• _Task to carry out_: Across the whole listing, state how many lines include "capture". Add nothing to that number.

• _Information supplied_:
'''

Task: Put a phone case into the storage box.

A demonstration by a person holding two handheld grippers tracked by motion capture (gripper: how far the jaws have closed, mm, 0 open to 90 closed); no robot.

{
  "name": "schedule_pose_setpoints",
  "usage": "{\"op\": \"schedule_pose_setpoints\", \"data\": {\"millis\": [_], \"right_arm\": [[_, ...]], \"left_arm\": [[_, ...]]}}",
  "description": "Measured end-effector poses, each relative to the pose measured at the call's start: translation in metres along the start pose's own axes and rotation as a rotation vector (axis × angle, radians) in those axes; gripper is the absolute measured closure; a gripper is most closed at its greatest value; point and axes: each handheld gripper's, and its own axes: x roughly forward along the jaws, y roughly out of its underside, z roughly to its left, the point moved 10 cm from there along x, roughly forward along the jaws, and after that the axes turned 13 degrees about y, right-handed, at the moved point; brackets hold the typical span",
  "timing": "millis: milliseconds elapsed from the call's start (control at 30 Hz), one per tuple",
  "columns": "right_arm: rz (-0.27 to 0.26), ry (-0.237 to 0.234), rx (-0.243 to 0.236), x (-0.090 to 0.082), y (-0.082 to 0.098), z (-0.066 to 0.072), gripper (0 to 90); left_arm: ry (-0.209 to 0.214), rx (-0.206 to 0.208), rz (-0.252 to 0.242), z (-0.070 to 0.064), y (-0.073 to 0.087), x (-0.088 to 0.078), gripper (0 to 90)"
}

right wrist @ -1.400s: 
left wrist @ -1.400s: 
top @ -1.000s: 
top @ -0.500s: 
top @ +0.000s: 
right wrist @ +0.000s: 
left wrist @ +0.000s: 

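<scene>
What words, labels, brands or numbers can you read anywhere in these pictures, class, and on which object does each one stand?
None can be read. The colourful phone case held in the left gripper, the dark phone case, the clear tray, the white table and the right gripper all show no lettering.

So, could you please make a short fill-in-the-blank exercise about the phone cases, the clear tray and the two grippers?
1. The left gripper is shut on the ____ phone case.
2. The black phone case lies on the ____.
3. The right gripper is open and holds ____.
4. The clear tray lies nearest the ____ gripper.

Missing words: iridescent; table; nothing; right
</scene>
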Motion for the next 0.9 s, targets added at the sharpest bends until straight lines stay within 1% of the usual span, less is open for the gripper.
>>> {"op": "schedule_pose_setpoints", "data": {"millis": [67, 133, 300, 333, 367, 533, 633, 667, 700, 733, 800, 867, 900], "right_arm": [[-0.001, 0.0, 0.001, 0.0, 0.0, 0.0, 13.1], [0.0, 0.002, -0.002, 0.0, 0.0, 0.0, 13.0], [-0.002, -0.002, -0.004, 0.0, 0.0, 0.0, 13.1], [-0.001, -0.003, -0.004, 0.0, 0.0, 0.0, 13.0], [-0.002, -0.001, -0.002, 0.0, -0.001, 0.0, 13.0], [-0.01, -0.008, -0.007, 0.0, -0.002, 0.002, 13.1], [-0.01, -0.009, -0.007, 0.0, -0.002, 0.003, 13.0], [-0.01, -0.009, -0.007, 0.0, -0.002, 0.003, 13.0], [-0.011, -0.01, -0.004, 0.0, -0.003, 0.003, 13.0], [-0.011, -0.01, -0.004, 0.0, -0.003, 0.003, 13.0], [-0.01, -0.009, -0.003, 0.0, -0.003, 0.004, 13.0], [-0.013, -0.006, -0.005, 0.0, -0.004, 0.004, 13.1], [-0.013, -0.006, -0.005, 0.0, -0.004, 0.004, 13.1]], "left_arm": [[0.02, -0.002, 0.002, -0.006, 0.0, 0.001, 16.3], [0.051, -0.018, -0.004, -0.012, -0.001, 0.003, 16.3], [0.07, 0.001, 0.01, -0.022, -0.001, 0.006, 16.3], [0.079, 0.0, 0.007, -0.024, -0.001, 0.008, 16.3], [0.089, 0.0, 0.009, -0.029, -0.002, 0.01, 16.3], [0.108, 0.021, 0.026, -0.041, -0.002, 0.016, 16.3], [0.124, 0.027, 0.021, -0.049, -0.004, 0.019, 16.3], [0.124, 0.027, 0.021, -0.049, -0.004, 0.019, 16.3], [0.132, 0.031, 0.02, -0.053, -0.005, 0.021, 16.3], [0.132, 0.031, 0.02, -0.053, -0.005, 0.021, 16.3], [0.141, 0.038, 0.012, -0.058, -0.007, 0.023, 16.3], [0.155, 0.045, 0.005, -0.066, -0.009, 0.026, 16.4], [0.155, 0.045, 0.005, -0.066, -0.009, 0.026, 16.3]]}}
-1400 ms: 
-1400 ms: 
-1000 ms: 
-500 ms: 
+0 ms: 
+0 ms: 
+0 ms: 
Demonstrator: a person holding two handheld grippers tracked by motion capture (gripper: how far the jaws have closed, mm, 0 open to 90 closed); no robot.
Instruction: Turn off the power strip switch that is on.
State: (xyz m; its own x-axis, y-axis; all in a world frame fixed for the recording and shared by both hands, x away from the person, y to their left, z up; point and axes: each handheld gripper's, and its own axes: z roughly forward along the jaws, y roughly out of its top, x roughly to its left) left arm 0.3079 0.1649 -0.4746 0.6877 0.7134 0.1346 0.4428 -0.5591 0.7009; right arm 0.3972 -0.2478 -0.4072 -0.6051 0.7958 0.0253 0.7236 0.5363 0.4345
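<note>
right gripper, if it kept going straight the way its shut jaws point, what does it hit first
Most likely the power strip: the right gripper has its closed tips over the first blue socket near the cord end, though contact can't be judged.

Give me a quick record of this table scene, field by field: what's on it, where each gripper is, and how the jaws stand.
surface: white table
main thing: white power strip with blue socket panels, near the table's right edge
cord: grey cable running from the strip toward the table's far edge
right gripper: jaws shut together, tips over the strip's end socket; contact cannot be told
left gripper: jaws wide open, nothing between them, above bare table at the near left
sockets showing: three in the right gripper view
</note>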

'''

• _Solution for this problem_: 2